依我之见，腐国和大中华的幽默还真是惊人地相似。众所周知，英式幽默的特点就是平淡无奇，却又偏偏要尽挖苦讽刺之能事，简直有了冒犯的意味。笑话看多了，你就懂了：别太把自己当回事。话糙理不糙地讲，英式幽默能把所有人祖宗八辈地挖苦一遍：挖苦自己，挖苦喜欢的、不喜欢的三教九流。这一特质在红极一时的电视喜剧《小不列颠》（Little Britain）中展现地淋漓尽致，剧中的大量桥段靠着粗暴夸张的模仿，挖苦着不列颠的芸芸众生，嘲笑着中产阶级（“小混混”）和肥胖人士。也是抓准了英国观众的自嘲精神。如此英国特色到了美国佬那可没人买账，《小不列颠》的姊妹篇《小不列颠大美利坚》（Little Britain USA）就没能娱乐到美国人民，这些人可是看惯了《老友记》（Friends）里烂俗的段子，管他是拿同性恋、大胖墩还是其他敏感话题开涮呢！
The art of self-deprecation
While some topics may still be too taboo to joke about due to the ‘face saving’ culture in China, self-mockery, known as ‘Zi Hei’, is also becoming a more popular form of humour. This can be seen by the roaring and mostly favourable response to actor DengChao’s Weibo posts, filled with photos and clips of himself in drag and all sorts of weird and wonderful costumes and makeup. Rather, it is those who take themselves too seriously or think too highly of themselves that often end up as the butt of jokes in both British and Chinese cultures: think politicians in the UK, the and nouveau riche or ‘second generations’ in China (stemming off the ‘My father is Li Gang jokes’).
The deadpan nature in which some British jokes are delivered is comparable to Chinese ‘cold jokes’. Both take a moment for the recipient to register, and both are not necessarily funny to all who hears them. Eating dinner at a British restaurant the other night, we sat next to a group of men on a ‘stag-do’; each of them was wearing a T-shirt emblazoned with a sentence that was directed at the groom-to-be. One of them said: ‘some say he works from home, even though he lives only a few yards from his workplace.’ We could only guess that this was an endearing way of labelling their friend as lazy, but not having known them personally, our response was ‘that’s cold’!
Due to the wealth of Chinese characters and sounds, a lot of Chinese humour is inspired by homophones, and playing on words or characters.
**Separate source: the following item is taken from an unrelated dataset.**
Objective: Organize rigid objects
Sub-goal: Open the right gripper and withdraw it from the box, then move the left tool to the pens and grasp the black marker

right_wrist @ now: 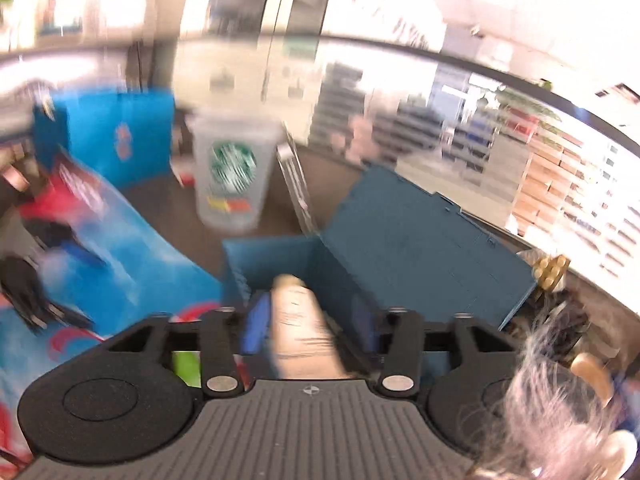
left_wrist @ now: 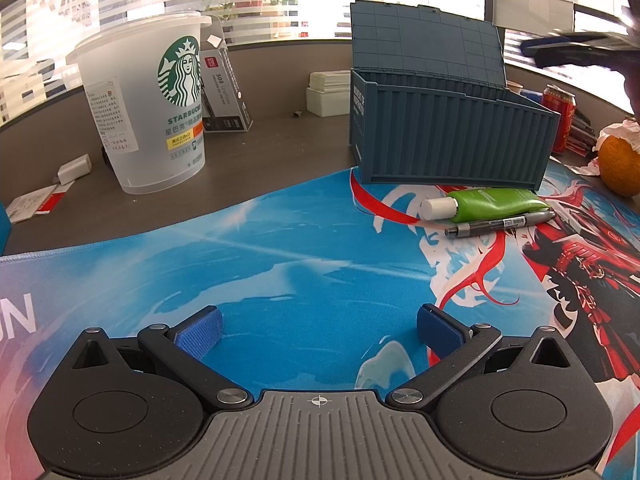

Equally, the Brits are fond of their puns, which are frequently integrated into everyday conversation. This is often followed by the disclaimer ‘no pun intended’ – although like many other forms of British humour, this serves the exact opposite purpose of what it says, by lightheartedly acknowledging that a joke has been made. One of my personal favourites belongs to comedian Leo Kearse, winner of the UK ‘pun championships’: I was at hospital last week. I asked the nurse if I could do my own stitches, she said "suture self." (punning cleverly on “suit yourself”.)
A rich history
Furthermore, both China and Britain have a rich and profound history and culture for comedians to work with. For example, Chinese humour may incorporate historical figures: ‘Yuan Fang, what do you think?’ (lines from a TV series based on a Tang dynasty magistrate and statesman). The Brits, if Little Britain is anything to go by, are always receptive to jokes about the centuries-old class system.
But this is only a tiny sample of what I’ve experienced in the enriching worlds of Chinese and British humour – and there’s so much more to discover. After all, is there a better way to get to know a culture than by learning its sense of humour?